Design Lifestyle

La Dolce Vita

American expat Eileen Holland has created a modern version of “the sweet life” by converting an old Umbrian farmhouse into a luxurious boutique homestay.

Words Michele Koh Morollo Photos Eric van den Brulle

*Featured in Crave’s Issue 84, June 2017

 

High above the Tiber valley, near the medieval village of Collazzone in the heart of Umbria, La Segreta Farmhouse embodies everything that is charming about contemporary Italian country living.

Set in 28 hectares of hilly woodland, olive groves, and cherry and walnut orchards, near a small vineyard, La Segreta is the passion project of American expat Eileen Holland and her Italian husband, Lorenzo De Monaco. They bought an old farmhouse and converted it into a contemporary holiday home, available for rent through design-focused agency Boutique Homes.

Born in Massachusetts, Holland’s love affair with Italy began as a student, when she moved to the country to study Greek and Roman classical art and history. She had been visiting Umbria for more than 20 years before she found La Segreta. A local from the nearby town of Todi tipped her off about the farmhouse – part of a small borgo, a cluster of traditional Italian-style family homes in a farming area – which previously belonged to Italian actor Massimo Troisi (of Il Postino fame).

“We had owned a bicycle touring company in Umbria and for years, every spring and fall, we would cycle by the road that leads to La Segreta without ever knowing the property existed,” she says.

Holland and De Monaco, who now live in a house five minutes down the road from La Segreta, bought the 3,500 sq ft farmhouse and transformed it into a luxury homestay that marries the best of traditional and modern Italian design.

The couple kept the farmhouse’s exterior structures and supporting walls intact, but altered the interiors. Comprising two buildings connected by a shaded outdoor walkway, the house now includes an open-plan living, dining and kitchen area with a soaring, 16-foot-high ceiling, a TV room, four guest bedrooms with en-suite bathrooms, and four outdoor terraces. Not wanting to alter the gorgeous rustic feel of the property and site, Holland chose simple, earthy materials – terracotta, broad chestnut beams, river stones, wrought iron and lime-washed walls – throughout for a clean, unfussy and modern aesthetic.

A good friend, Umbria-based US artist Lucy MacGillis, had created her own version of lime-wash paint with earth pigments in unique colours, which Holland used in many areas of the farmhouse.

To complement the natural palette of the surrounding countryside, warm, neutral tones were used for the walls. Pale sage-green paint was used in the kitchen, dining and living areas to reflect the white wisteria and sage growing on the terrace outside. Cement tiles and hand-laid Tiber river stones add interesting textures and colours to the walls and floors, along with a touch of 1960s Fellini-esque cool.

Each of the four bedrooms has a different colour scheme. One room has a light mustard lime wash, with a light poplar bed and white, grey and light taupe accents. Another has plenty of browns with exposed stone walls, resin floors and an acid green occasional chair.

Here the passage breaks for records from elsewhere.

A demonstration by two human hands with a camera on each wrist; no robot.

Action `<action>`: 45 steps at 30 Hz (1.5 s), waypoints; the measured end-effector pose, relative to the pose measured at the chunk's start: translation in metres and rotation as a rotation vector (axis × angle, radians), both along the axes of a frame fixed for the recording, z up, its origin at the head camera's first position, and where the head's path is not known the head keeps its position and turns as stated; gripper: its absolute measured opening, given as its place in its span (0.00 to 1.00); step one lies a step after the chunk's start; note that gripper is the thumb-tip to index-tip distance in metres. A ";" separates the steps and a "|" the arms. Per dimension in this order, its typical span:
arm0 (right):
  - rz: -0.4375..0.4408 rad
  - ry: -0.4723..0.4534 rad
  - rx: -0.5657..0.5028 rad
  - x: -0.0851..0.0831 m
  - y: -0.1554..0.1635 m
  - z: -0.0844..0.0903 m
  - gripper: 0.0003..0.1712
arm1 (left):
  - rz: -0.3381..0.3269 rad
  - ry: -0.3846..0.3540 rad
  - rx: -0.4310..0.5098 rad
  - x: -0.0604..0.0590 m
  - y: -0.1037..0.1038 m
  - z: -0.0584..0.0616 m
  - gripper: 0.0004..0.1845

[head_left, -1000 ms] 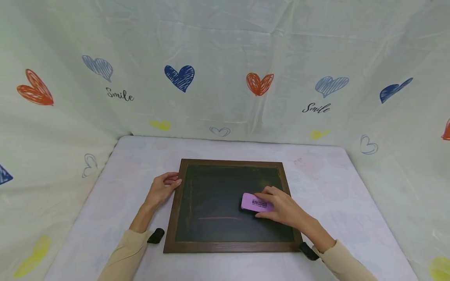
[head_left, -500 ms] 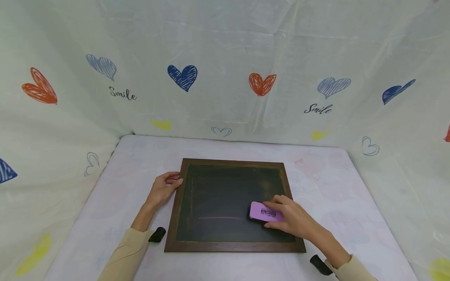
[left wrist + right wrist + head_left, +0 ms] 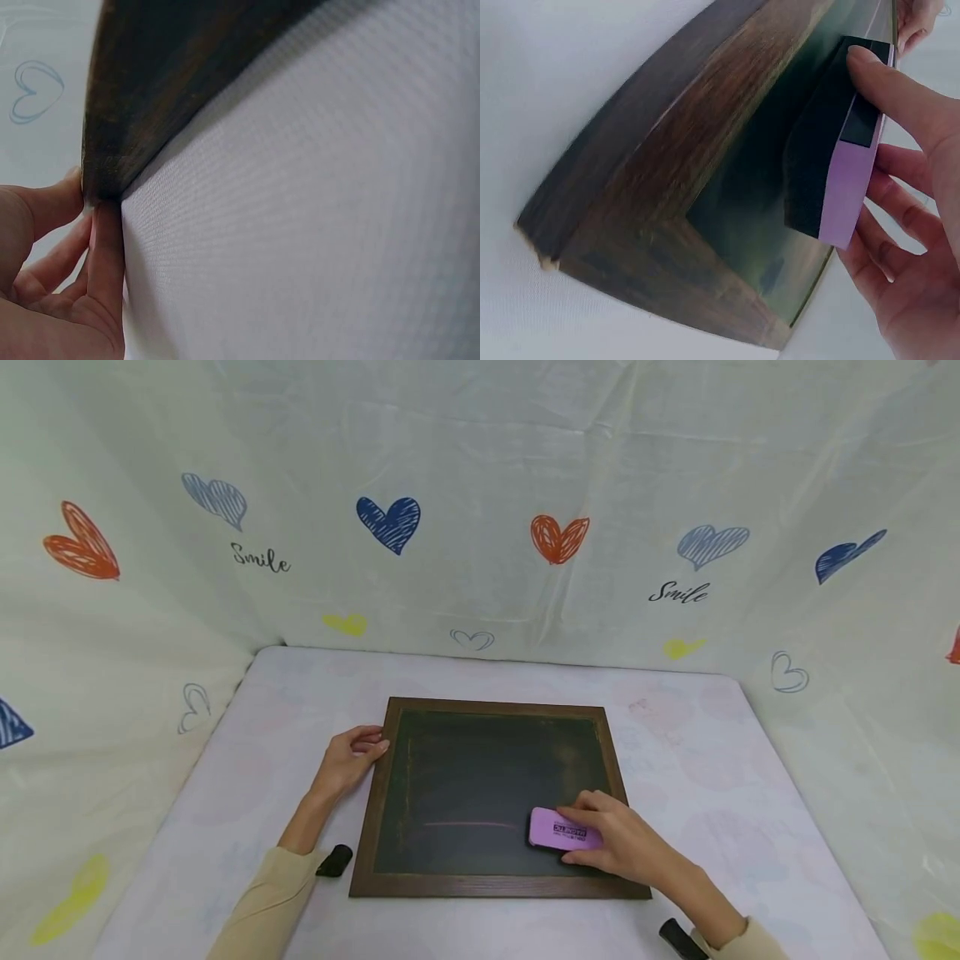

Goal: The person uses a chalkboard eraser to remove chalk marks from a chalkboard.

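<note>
A wood-framed chalkboard (image 3: pixel 465 768) lies flat on the table, with a thin pinkish chalk line (image 3: pixel 470 824) across its lower middle. My left hand (image 3: pixel 348 764) holds the frame's left edge near the upper corner; in the left wrist view its thumb is at the top of the frame (image 3: pixel 112 120) and the fingers are against its side. On the board's lower right, my right hand (image 3: pixel 622 835) grips a purple chalkboard eraser (image 3: pixel 562 828) between thumb and fingers. The right wrist view shows the eraser's dark felt (image 3: pixel 810 157) facing the board.
The table (image 3: pixel 720 777) has a pale cover with faint prints. A white curtain (image 3: pixel 480 460) printed with hearts and "Smile" hangs behind it and at both sides. Black wrist devices (image 3: pixel 334 861) sit by both sleeves.
The right hand has moved the eraser towards the board's near edge, first rightward, then slightly back left. The left hand stays at the frame, and the chalk line looks the same.
</note>
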State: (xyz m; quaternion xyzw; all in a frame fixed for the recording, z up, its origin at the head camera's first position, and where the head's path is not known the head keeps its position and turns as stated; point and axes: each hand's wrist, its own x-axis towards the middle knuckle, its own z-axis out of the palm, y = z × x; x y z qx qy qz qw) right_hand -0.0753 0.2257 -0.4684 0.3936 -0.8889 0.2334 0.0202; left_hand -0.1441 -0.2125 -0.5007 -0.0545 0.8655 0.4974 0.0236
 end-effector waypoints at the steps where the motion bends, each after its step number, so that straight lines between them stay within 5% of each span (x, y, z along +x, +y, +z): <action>1: 0.003 0.006 0.003 0.000 -0.001 0.000 0.31 | -0.001 -0.001 -0.001 0.000 0.000 0.000 0.23; 45: -0.003 0.025 0.067 -0.008 -0.036 -0.002 0.34 | 0.011 -0.006 0.002 0.001 0.002 0.001 0.23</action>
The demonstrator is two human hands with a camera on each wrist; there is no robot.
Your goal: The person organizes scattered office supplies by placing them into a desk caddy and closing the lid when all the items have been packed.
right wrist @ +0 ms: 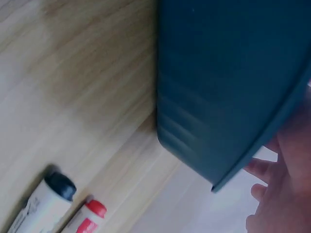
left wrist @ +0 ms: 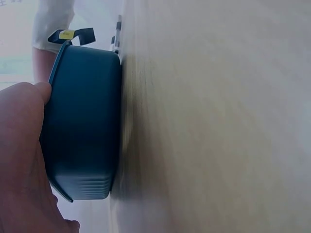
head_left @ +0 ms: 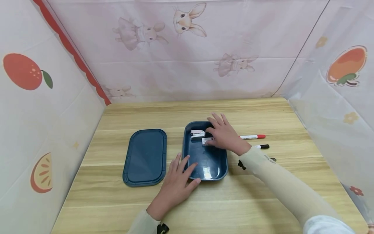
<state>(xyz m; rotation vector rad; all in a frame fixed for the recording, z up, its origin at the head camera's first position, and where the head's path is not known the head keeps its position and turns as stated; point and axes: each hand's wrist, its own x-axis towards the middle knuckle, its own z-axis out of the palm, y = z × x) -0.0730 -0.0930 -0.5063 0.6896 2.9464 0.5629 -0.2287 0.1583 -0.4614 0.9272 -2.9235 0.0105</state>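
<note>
- Resting at lower centre of the head view, the left hand (head_left: 175, 185) lies with fingers spread and nearly straight, its fingertips against the near left corner of the dark blue box (head_left: 219, 169); it grips nothing. The left wrist view shows the thumb (left wrist: 36, 92) touching the box's rim.
- The right hand (head_left: 223, 135) reaches into the box from the right side of the frame, fingers extended over a small white item (head_left: 206, 141). Whether the fingers pinch that item cannot be told; it is partly covered.
- A white stapler (head_left: 197, 133) lies inside the box at its far end, just left of the right hand.
- The box stands open at centre of the wooden desk (head_left: 263, 201).
- The matching blue lid (head_left: 145, 157) lies flat on the desk left of the box, apart from it.
- Two markers lie right of the box: one with a red cap (head_left: 253, 136), one with a black cap (head_left: 262, 147) nearer the viewer.
</note>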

The third room is green, with a shallow fireplace and grey cement tile walls, and the fourth is covered in grey and beige octagonal cement tiles. Local artisans made many of the furniture pieces, accessories and finishings.

“Umbria has many incredible craftsmen. I showed my carpenter a few pictures of beds I liked, and together we came up with the designs for baldacchino, or canopy beds, with a very clean, contemporary look,” Holland says. “We have also re-used plenty of elm logs. Over 30 elms on the property were diseased and we had to cut them down. I hated to do that. We cut them up into big logs and use them as bedside nightstands, living-room coffee tables and even by the pool. Each year we paint them funky colours to freshen things up.”

Holland hired a local blacksmith to make table legs and large metal braziers with the La Segreta logo. Even the terracotta pots on the terraces were custom made by an Italian family in a town nearby.

“We had another carpenter make our doors, windows and shutters to fit the measurements we had it mind. This carpenter’s sister is a wonderful seamstress, so we asked her to help make our linen drapes and cushion covers,” she says.

She complemented the artisan workmanship with 21st-century Italian designs. For the bathrooms, she chose Artemide lights, and in the kitchen, a Carrara marble island counter is decked in Alessi trays and bowls and an array of old Moka coffee pots. Throughout, Holland and De Monaco take a less-is-more approach, allowing their carefully selected colours and materials to imbue the space with a magnificent modern Italian feel.

“I don’t use a lot of decoration,” says Holland. For artwork, she keeps things natural and uncluttered, with only a few photos of the nearby olive grove and vineyards blown up to poster size, promos from a local music festival, and a copy of an old road sign.

“I have always admired how Italians can harmonise simple furniture, modern lighting and clean lines with the historical character of ancient palazzi and villas. They respect traditional materials and colours, but can create something wonderfully current while keeping heritage alive,” she says.

And Holland has certainly succeeded in bringing this spirit of Italian design to La Segreta.